We attended STAR’s post-3Q14 results briefing last Friday. The key highlights of the briefing focused on: (i) an update on its existing businesses, (ii) dividend, (iii) adex outlook, (iv) cost control initiatives, and (v) forward business strategies. The group has lowered its annual FY14 DPS target to 15.0 sen (from 18.0 sen previously) and aiming to achieve a similar quantum in FY15. Meanwhile, the group is continuing its cost controls initiatives, where focus will be on: (i) scaling down its Sarawak operations progressively, (ii) evaluating the usage of 42 gsm newsprint, and (iii) rationalization of loss-making segments. Post briefing, there are no changes to our FY14-FY15 estimates. Our STAR target price remains unchanged at RM2.29, based on a targeted FY15 PER of 11.7x (-2.0x SD below its mean). Its stock rating, however, raised to MARKET PERFORM in view of its decent DPS of 15.0 sen, which implied a 6.6% dividend yield. Lowering targeted FY14 DPS to 15.0 sen (from 18.0 sen previously).
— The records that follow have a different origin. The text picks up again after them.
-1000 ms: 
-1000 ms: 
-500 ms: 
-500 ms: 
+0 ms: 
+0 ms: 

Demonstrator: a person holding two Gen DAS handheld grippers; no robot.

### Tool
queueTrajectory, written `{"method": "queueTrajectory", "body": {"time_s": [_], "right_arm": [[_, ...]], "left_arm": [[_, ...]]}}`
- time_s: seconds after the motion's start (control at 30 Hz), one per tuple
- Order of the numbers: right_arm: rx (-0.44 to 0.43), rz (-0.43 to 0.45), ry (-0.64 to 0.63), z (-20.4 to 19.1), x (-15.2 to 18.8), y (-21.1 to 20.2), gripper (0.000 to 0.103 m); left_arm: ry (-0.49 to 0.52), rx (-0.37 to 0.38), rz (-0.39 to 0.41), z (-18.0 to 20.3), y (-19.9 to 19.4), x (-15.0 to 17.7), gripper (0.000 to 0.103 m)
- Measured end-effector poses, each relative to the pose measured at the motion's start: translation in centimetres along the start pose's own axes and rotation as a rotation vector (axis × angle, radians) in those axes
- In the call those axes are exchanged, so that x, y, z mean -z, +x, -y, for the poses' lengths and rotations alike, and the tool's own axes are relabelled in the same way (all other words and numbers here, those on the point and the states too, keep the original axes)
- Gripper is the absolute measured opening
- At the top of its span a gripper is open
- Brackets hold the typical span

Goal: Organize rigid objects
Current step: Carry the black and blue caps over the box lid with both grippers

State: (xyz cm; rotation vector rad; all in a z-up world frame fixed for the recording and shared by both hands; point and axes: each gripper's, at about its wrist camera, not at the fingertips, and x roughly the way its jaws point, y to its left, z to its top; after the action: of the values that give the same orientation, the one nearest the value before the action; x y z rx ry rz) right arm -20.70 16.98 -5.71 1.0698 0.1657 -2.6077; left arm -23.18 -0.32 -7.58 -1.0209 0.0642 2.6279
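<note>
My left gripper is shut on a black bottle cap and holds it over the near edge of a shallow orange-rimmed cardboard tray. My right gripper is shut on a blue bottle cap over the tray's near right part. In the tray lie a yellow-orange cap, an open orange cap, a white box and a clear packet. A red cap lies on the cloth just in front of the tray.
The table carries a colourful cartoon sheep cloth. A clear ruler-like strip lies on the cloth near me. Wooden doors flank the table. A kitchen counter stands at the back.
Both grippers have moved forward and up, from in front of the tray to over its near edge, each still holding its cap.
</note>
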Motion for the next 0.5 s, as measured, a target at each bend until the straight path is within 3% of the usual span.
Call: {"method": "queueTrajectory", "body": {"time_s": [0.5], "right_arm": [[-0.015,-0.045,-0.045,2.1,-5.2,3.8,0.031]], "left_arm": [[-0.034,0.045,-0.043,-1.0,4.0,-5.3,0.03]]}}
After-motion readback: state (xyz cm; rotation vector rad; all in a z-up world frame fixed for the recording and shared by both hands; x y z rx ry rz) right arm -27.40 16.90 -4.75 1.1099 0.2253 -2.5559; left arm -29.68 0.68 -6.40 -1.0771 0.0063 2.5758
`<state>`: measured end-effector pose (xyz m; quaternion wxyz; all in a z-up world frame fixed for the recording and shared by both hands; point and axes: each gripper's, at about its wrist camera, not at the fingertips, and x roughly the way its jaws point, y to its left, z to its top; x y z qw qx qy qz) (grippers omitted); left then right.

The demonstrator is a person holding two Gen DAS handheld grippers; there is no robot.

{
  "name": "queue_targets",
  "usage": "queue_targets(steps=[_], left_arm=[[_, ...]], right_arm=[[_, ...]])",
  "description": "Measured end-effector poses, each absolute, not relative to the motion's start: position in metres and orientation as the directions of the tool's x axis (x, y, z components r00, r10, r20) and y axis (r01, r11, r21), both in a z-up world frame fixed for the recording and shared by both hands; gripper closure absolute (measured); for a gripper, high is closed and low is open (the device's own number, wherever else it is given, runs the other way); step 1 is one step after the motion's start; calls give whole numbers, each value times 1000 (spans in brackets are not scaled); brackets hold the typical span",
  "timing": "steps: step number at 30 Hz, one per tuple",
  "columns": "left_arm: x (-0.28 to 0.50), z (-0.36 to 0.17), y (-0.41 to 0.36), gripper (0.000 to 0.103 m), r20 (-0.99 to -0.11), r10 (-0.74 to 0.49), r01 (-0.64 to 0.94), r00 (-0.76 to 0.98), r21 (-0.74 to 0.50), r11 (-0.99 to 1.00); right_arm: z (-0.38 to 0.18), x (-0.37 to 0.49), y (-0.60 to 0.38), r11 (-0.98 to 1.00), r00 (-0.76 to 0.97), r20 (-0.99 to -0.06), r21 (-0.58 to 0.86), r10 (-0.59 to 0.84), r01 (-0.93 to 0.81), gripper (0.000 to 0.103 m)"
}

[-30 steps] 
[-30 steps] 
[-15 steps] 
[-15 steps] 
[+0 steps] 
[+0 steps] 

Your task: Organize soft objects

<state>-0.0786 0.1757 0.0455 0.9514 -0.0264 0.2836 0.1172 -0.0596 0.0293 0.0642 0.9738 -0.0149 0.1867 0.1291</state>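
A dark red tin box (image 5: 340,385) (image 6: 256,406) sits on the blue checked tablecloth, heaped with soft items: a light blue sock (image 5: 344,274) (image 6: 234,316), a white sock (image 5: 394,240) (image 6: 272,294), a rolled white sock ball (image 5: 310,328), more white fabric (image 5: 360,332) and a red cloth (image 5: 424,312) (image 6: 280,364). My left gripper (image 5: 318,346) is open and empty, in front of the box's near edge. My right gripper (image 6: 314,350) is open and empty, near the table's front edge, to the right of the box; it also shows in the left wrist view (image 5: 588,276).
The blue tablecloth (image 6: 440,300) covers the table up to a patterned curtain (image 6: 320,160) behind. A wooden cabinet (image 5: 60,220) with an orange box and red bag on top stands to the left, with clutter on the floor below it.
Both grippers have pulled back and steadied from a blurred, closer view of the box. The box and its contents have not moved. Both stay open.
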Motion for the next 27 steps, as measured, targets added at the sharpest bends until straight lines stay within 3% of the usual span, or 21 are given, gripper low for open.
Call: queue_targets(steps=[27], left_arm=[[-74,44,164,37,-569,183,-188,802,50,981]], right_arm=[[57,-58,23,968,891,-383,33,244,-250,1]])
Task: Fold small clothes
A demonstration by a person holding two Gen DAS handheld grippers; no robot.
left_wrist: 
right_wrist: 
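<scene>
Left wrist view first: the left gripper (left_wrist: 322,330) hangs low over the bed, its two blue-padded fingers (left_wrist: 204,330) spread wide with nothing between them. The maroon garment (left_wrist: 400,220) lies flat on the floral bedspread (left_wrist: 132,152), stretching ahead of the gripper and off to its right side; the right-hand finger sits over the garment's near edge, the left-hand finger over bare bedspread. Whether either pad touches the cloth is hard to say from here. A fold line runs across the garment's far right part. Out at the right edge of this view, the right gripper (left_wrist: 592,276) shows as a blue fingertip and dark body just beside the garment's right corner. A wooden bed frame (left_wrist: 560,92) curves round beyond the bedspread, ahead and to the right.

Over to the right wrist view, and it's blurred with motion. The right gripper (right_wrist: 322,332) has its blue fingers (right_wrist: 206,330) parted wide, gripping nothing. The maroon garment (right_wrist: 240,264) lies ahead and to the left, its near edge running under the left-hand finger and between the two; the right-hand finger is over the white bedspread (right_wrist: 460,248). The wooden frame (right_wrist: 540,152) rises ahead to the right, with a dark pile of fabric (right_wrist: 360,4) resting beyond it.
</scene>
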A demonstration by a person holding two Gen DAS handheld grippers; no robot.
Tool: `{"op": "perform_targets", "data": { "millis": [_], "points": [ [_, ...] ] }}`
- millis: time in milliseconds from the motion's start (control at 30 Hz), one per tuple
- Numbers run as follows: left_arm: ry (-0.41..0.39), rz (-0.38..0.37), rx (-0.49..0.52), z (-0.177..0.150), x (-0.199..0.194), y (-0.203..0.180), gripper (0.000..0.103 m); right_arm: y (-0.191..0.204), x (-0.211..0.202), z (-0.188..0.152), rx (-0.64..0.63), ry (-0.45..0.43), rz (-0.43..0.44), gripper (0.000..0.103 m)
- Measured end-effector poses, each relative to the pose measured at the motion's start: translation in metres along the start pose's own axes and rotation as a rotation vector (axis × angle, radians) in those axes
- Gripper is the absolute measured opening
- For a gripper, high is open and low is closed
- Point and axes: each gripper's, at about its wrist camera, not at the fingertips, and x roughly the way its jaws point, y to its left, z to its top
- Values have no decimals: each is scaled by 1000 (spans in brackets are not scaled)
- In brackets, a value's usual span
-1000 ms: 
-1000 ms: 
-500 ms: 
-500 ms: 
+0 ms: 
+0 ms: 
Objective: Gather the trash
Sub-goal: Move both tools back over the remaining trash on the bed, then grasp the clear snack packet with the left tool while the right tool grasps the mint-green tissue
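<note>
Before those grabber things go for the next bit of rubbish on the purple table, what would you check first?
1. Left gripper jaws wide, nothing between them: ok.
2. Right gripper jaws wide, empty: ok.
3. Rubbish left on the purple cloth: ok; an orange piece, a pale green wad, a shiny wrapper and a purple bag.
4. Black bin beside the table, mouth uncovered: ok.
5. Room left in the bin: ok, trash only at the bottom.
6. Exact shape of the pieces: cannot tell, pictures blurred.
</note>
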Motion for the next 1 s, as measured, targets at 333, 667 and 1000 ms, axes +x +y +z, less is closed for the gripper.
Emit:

STAR has lowered its FY14 DPS target to 15.0 sen (from 18.0 sen guidance in 2Q14) in view of its uninspiring 9M14 report card and challenging adex outlook ahead. Moving into FY15, the group is also targeting to achieve a similar quantum akin to FY14 and cited that anything above 15.0 sen DPS is unlikely for now. Although the group has recorded net cash of RM354m and RM381m in its reserve, STAR has downplayed the likelihood of returning excess cash to shareholders in view of its cash preservation approach to prepare for future acquisitions. There is no change in our FY14-FY15 DPS forecasts given that we had earlier estimated the group to reward shareholders with 15.0 sen DPS in both financial years.

Cost-control initiatives continue. After completing the VSS scheme (approved 60+ out of the 259 applications and costing RM11.5m) in 1H14, management expects to save c.RM5.5m p.a. in labour cost moving forward. The group, meanwhile, also decided to scale down its Sarawak operations progressively (from 10k copies/day to 3k) given the unit is currently incurring RM3m-5m loss per annum. Besides, it also in the midst of evaluating the use of 42 gsm newsprint instead of the traditional 45 gsm (which could yield 6% higher in terms of the production but incurring 5%-10% higher purchasing price) and import the newsprints from Asean countries to save a 10% on import duty. We opine the impact of the cost saving from its newsprint, if any, will not be extensive in the near term, judging from its hefty 45gsm newsprint inventory of 9-month. Management indicated that for every USD10/MT drop in newsprint price, the group could save c.RM2m in its operating costs. On top of that, the group also intends to rationalise its loss-making segments, where STAR had recently ceased publications and disposed off Red Tomato and Shangai magazine.

Forward strategies include: (i) continued commitment in cost-control and rationalisation initiatives, (ii) strengthening print and investing in digital platform, (iii) assessment of video media to garner the largest share of adex, where we understand that the group recently talked to MyTV for digital TV broadcast and is currently evaluating (where the decision will be made in 6-month time) to either explore TV channel distribution and/or content's development, and (iv) focusing on turning the radio segment around.

Adex outlook remains challenging. While the general adex outlook remains weak and could continue to be so in 2015, management continues to believe that the country’s adex may likely be trending upwards in 1Q15 prior to GST implementation. Meanwhile, despite the challenging adex outlook, STAR would still likely benefit from its dominant position in the English newspaper segment given that ad spends are now focused on the segment leader rather than the trailing laggards.